Im Herbst schasste Roland Koch den politisch unabhängigen und erfolgreichen ZDF-Chefredakteur Nikolaus Brender.
Gemeinsam mit den CDU-Vertretern im Verwaltungsrat wurde dem Journalisten die Vertragsverlängerung verweigert. Dies stellte einen bisher einmaligen Eingriff in die Pressefreiheit dar. Roland Koch war‘s egal, denn nach dem der Hessische Rundfunk bereits zum „Schwarzfunk“ wurde, soll nun auch das ZDF CDU-freundlicher berichten.
Vor Kurzem preschte Koch dann wieder in der Presse vor. Der Vize-CDU-Chef polterte nämlich mal wieder gegen die schwächsten in der Gesellschaft und diesmal erwischte es die Hartz-IV-Empfänger. Sie sollten nach seinem Willen zur Zwangsarbeit verpflichtet werden. Absurde Idee? Nein, einfach nur erschreckend!

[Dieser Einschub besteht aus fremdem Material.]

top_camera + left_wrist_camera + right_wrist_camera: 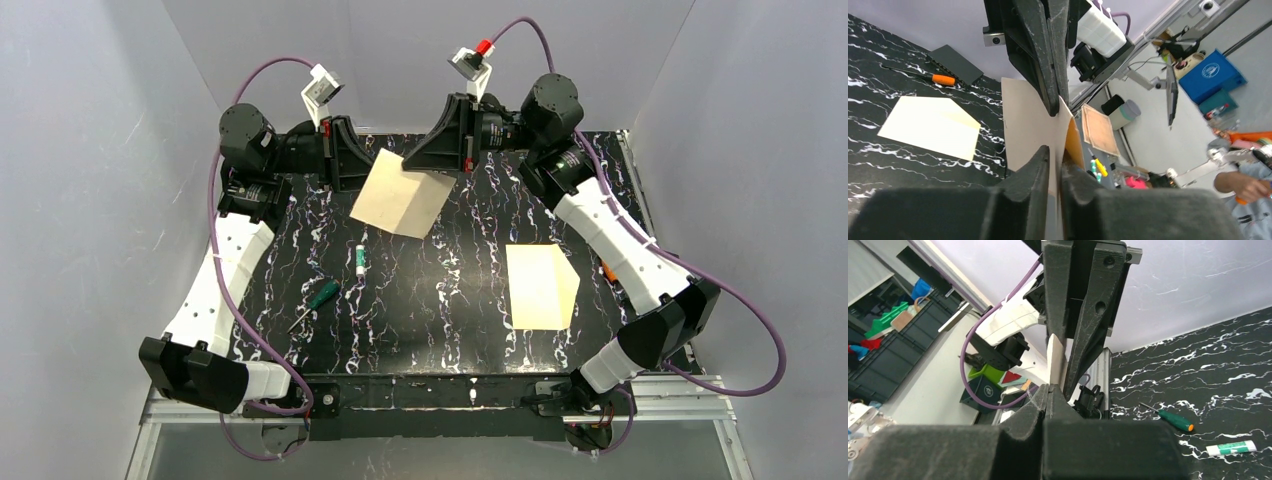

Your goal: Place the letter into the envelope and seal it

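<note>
The black marbled table (440, 310) carries everything. The two arms reach from its near edge to the far side, where their grippers face each other over the far middle of the table.

The letter (400, 195), a plain tan sheet, hangs in the air between them, tilted and off the tabletop. The left gripper (1055, 156) has its fingers pressed almost together on the sheet's left edge, with only the paper between them. The right gripper (1049, 389) is pinched fully closed on the opposite edge, so both hold the same sheet.

The envelope (540, 285) lies flat on the right half of the table, nearer than the letter and well apart from it, with its pointed flap folded open towards the right. It appears pale cream in the overhead view.

A green-handled screwdriver (315, 303) lies on the left half of the table, near the left arm. A small white tube with a green band (360, 260) lies just beyond it. An orange-handled screwdriver (930, 77) lies at the right edge of the table, beside a dark flat pad (955, 62).
</note>
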Motion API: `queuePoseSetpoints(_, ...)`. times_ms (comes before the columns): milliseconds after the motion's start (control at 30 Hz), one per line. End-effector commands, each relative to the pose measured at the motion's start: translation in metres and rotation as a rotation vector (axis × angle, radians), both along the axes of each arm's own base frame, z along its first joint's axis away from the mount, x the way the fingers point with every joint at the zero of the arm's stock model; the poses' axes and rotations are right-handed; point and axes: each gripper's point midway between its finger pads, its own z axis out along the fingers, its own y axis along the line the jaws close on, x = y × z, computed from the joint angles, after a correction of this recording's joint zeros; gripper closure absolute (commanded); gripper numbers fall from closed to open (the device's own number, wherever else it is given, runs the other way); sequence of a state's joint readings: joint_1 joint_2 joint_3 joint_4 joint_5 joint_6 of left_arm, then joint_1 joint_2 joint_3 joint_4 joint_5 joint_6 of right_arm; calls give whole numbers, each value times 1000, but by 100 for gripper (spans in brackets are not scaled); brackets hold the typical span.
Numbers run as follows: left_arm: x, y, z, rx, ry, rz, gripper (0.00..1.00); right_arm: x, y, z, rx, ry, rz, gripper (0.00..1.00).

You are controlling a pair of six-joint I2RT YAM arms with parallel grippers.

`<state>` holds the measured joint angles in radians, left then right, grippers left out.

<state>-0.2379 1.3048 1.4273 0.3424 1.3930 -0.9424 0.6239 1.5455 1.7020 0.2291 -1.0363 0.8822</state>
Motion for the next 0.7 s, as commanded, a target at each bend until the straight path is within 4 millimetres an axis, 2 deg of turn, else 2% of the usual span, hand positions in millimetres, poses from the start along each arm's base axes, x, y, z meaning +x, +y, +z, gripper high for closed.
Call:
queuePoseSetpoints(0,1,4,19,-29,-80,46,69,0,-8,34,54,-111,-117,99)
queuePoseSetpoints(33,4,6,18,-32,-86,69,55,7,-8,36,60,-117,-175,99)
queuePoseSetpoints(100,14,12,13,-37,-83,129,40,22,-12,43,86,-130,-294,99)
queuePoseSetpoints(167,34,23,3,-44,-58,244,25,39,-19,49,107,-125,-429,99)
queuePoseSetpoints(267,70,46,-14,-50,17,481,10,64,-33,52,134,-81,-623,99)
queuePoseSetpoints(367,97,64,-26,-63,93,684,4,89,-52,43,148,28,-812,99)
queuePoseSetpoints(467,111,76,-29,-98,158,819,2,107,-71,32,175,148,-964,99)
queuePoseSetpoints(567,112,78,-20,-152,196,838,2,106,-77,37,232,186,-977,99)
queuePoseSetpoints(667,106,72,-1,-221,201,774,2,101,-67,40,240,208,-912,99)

Anstatt Menschen aus der Arbeitslosigkeit zu helfen, neue Anreize und Angebote zu schaffen, werden alle Arbeitslose unter den Generalverdacht der Faulheit gesetzt. Eine solche Politik gehört an den Stamm- und nicht an den Regierungstisch
Vielleicht wollte Koch damit auch nur von eigenen Problemen ablenken. Denn nach all den Problemen, welche die schwarz-gelbe Landesregierung beschäftigen, kommt ein populistisches Ablenkungsmanöver gerade rechtzeitig. Aber auch dann bleibt es ein unanständiger Versuch, um lediglich von eigenen Fehlern abzulenken.